SUPPLIED INFORMATION Start Marker
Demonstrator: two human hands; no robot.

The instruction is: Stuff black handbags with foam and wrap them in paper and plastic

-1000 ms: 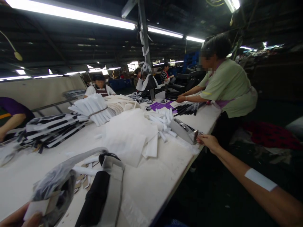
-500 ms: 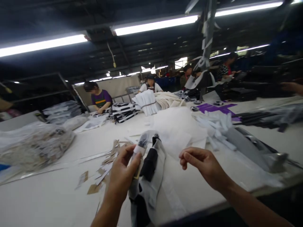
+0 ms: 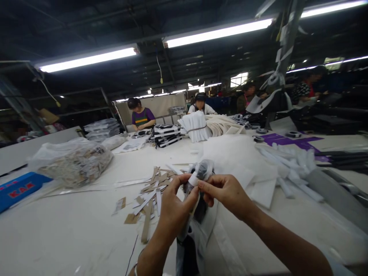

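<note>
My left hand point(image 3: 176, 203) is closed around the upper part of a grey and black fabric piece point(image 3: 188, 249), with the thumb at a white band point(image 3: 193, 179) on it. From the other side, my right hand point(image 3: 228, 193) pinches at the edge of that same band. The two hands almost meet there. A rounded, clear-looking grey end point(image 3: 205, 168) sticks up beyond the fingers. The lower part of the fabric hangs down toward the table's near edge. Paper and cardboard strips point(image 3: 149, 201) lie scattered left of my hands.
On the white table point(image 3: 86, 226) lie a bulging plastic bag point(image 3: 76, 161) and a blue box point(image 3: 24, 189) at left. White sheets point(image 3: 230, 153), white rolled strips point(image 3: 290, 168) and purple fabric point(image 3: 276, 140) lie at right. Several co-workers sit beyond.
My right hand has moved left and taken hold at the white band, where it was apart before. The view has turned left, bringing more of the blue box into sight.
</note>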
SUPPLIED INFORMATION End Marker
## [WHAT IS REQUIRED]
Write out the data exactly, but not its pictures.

## [TASK ANSWER]
Demonstrator: two human hands; no robot.

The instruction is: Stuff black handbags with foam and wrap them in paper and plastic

-1000 ms: 
-500 ms: 
+0 ms: 

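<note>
My left hand point(image 3: 176, 203) is closed around the upper part of a grey and black fabric piece point(image 3: 188, 249), with the thumb at a white band point(image 3: 193, 179) on it. From the other side, my right hand point(image 3: 228, 193) pinches at the edge of that same band. The two hands almost meet there. A rounded, clear-looking grey end point(image 3: 205, 168) sticks up beyond the fingers. The lower part of the fabric hangs down toward the table's near edge. Paper and cardboard strips point(image 3: 149, 201) lie scattered left of my hands.
On the white table point(image 3: 86, 226) lie a bulging plastic bag point(image 3: 76, 161) and a blue box point(image 3: 24, 189) at left. White sheets point(image 3: 230, 153), white rolled strips point(image 3: 290, 168) and purple fabric point(image 3: 276, 140) lie at right. Several co-workers sit beyond.
My right hand has moved left and taken hold at the white band, where it was apart before. The view has turned left, bringing more of the blue box into sight.
</note>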

This concludes the output.